Bring together every line in the data that includes "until".

*** Supplied data Section Begins ***

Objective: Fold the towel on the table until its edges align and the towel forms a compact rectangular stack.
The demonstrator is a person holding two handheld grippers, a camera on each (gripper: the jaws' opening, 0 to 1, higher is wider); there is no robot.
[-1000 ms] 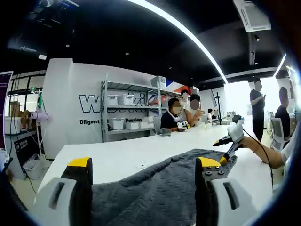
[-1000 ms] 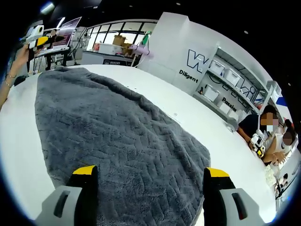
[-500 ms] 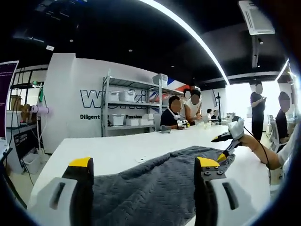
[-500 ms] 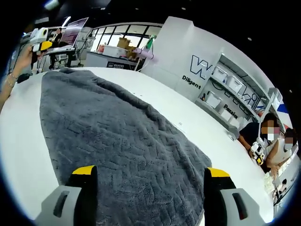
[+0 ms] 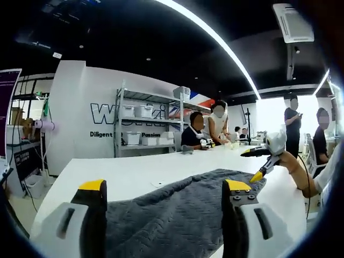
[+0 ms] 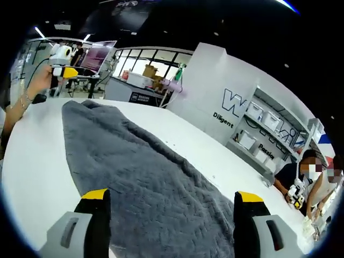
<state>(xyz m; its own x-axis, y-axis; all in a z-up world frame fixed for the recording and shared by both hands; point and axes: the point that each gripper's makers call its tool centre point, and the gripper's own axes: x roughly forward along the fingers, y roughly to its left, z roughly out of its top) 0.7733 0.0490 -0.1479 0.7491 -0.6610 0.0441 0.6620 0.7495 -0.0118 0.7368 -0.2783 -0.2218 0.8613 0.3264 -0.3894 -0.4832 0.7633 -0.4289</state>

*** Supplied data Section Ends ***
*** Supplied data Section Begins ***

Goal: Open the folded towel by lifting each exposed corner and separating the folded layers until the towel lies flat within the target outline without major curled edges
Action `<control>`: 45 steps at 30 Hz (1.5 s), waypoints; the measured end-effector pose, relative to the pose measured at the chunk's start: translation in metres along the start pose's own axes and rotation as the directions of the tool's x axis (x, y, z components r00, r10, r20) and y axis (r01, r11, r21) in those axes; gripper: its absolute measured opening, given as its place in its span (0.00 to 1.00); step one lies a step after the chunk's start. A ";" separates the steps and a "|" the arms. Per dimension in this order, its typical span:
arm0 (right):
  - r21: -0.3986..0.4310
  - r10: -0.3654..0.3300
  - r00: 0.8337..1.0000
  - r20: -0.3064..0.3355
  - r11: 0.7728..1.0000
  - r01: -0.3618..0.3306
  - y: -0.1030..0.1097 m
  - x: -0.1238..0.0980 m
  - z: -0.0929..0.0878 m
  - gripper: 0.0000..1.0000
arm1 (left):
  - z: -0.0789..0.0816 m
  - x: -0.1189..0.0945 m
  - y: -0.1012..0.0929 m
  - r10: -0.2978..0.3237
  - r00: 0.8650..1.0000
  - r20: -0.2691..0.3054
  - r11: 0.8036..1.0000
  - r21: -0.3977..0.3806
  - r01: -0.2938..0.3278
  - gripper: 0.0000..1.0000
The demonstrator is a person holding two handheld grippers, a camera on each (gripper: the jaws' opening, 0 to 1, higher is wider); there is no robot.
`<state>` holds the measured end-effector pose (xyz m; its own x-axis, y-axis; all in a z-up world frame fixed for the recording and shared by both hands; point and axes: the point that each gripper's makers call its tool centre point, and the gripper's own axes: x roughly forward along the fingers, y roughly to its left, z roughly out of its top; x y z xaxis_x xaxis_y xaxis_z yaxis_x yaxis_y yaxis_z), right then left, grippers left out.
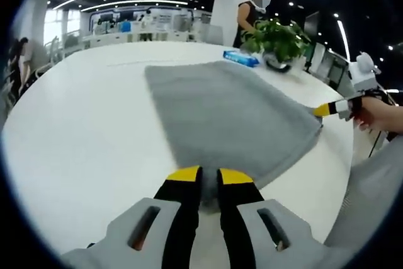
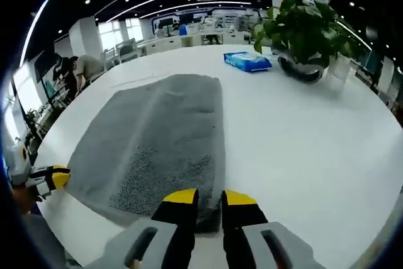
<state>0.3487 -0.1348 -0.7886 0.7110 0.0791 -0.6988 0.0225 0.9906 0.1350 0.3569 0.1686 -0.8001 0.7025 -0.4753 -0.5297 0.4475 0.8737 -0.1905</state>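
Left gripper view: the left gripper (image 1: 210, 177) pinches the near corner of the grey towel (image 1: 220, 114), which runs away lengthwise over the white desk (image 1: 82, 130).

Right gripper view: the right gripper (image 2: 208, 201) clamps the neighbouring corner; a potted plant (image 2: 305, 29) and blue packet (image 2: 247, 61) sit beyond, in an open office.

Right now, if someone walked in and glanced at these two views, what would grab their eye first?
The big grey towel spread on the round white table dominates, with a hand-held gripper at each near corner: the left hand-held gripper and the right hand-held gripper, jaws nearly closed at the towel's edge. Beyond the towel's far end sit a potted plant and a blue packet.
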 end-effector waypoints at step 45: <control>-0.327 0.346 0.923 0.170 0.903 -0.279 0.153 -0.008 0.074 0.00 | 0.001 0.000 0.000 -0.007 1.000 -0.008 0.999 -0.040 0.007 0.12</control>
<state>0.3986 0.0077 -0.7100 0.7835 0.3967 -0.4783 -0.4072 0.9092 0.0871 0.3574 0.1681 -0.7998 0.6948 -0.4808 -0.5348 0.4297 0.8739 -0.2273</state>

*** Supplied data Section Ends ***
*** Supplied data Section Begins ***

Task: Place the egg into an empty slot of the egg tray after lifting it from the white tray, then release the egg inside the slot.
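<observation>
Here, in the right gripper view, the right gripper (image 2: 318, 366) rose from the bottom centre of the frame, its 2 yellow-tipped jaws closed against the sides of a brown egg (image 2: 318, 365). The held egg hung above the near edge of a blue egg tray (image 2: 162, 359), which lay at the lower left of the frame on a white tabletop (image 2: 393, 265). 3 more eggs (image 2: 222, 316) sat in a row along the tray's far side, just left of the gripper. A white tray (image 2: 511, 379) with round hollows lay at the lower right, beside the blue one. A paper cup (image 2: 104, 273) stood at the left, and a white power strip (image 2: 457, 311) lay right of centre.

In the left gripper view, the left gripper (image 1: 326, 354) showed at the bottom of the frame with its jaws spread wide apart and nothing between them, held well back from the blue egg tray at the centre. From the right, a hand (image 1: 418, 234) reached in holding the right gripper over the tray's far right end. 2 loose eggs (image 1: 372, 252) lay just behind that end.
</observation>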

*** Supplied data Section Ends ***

| Answer section |
Objective: Fold the towel on the table until its edges align and the towel forms a compact rectangular stack.
Goal: Open the folded towel by lifting each exposed corner and separating the folded layers until the towel lies flat within the target outline without major curled edges

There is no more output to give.